Pagi Latihan Tinju, Sore Tukang Parkir

 Lain halnya dengan Manajer Sasando BC Tangerang Wempy Hanukh. Dia menyebutkan, rekan atau saudara yang datang ke sasananya pada awalnya hanya bonek alias bondo nekat ke Jakarta. Dengan hanya bermodal ijazah SD dan tanpa keahlian tertentu, mereka berani mengadu nasib ke Jakarta.

 Wempy yang berasal dari Kupang, NTT, itu akhirnya mengarahkan pemuda-pemuda dari NTT yang mendatanginya untuk menjadi petinju. Sebab, ada kekhawatiran kalau tak diarahkan ke sisi positif, mereka malah tanpa arah dan jadi berandalan di jalanan. \"Kami modali mereka tinju. Latihan tiap pagi-sore. Tanpa saya tarik bayaran ketika latihan. Makan pun seadanya. Di belakang sasana kami menanam singkong dan pepaya. Tinggal pun di sasana ini. Kalau sudah bisa ngontrak, silakan,\" tutur Wempy.

 Mayoritas petinju di sasananya, selain berlatih, punya aktivitas positif. Ada yang menjaga toko handphone, menjadi sopir angkot atau juru parkir, hingga menyediakan jasa keamanan pribadi. \"Yang penting, mereka nggak mencuri dan masuk penjara.

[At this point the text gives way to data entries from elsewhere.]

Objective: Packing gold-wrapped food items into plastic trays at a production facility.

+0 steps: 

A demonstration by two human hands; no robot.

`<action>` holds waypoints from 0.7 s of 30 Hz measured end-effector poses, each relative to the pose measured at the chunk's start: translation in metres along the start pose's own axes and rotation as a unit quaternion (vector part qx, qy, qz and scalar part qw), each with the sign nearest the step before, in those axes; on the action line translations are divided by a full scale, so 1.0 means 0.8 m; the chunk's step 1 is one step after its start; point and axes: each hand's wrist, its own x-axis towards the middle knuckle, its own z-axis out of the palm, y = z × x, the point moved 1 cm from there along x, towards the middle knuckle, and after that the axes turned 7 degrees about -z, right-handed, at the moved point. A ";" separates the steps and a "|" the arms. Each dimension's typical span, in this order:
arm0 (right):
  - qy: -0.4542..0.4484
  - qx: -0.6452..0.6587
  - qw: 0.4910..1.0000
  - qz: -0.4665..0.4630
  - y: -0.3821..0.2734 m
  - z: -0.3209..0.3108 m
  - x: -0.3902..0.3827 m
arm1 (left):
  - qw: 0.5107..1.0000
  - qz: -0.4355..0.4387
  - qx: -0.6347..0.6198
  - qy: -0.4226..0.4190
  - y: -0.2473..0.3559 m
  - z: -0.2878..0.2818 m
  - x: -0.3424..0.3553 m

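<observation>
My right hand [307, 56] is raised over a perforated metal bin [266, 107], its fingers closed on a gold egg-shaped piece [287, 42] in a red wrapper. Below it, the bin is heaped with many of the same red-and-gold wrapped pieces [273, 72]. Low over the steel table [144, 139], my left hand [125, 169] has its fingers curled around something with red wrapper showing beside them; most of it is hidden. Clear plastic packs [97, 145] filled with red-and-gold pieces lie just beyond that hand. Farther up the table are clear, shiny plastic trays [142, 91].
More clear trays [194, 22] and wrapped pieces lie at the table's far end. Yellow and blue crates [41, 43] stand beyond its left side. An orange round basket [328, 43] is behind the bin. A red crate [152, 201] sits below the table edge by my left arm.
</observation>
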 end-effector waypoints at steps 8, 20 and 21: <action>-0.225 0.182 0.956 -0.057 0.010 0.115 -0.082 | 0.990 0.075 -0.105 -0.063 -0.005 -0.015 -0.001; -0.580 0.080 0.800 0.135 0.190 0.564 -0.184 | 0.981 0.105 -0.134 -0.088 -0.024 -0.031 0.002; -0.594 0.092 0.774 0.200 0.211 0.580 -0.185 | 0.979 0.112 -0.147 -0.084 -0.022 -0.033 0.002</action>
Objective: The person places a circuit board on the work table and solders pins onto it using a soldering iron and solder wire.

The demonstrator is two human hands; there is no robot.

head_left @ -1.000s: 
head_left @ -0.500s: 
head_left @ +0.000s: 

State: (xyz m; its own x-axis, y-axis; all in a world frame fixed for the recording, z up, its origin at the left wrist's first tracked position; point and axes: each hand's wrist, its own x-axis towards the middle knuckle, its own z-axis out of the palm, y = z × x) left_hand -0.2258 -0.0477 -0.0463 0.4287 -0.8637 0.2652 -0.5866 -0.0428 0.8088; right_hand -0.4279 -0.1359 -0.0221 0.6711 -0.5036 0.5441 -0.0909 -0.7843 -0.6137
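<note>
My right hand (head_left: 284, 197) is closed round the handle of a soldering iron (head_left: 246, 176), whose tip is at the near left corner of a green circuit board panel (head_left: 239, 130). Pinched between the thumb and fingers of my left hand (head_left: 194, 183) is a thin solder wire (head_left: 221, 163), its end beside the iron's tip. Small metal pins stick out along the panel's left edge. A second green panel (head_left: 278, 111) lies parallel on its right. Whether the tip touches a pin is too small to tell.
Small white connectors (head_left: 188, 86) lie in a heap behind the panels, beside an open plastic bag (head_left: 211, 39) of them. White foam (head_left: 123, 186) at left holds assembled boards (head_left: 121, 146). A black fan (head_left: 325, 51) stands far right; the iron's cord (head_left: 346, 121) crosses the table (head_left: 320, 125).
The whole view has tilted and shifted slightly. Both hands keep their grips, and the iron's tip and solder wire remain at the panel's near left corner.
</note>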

Itu slogan saya,\" tegas Wempy.

 Sementara itu, mantan petinju amatir La Paene Masara membenarkan bahwa dunia tinju sekarang punya stigma \"buangan\" tinju amatir. Mereka yang sudah mentok di amatir akan pindah ke profesional.

 Melihat latar belakang petinju pro yang ada sekarang, tak bisa dimungkiri mereka tak matang di amatir. Padahal, untuk mengasah teknik tinju, amatir adalah tempat terbaik. Baru setelah menguasai amatir, mereka terjun ke pro.

 \"Jalur yang ditempuh memang seharusnya seperti itu. Matang di amatir, baru ke pro. Lha sekarang, belum punya pengalaman nekat ke pro gara-gara uang yang tak seberapa. Sikap terburu-buru ini malah membunuh karir mereka,\" ucap La Paene.

 Peraih dua medali emas SEA Games 1997 dan 1999 itu pernah terjun di amatir dan pro. Jadi, apa yang dia sebut bukan omong kosong.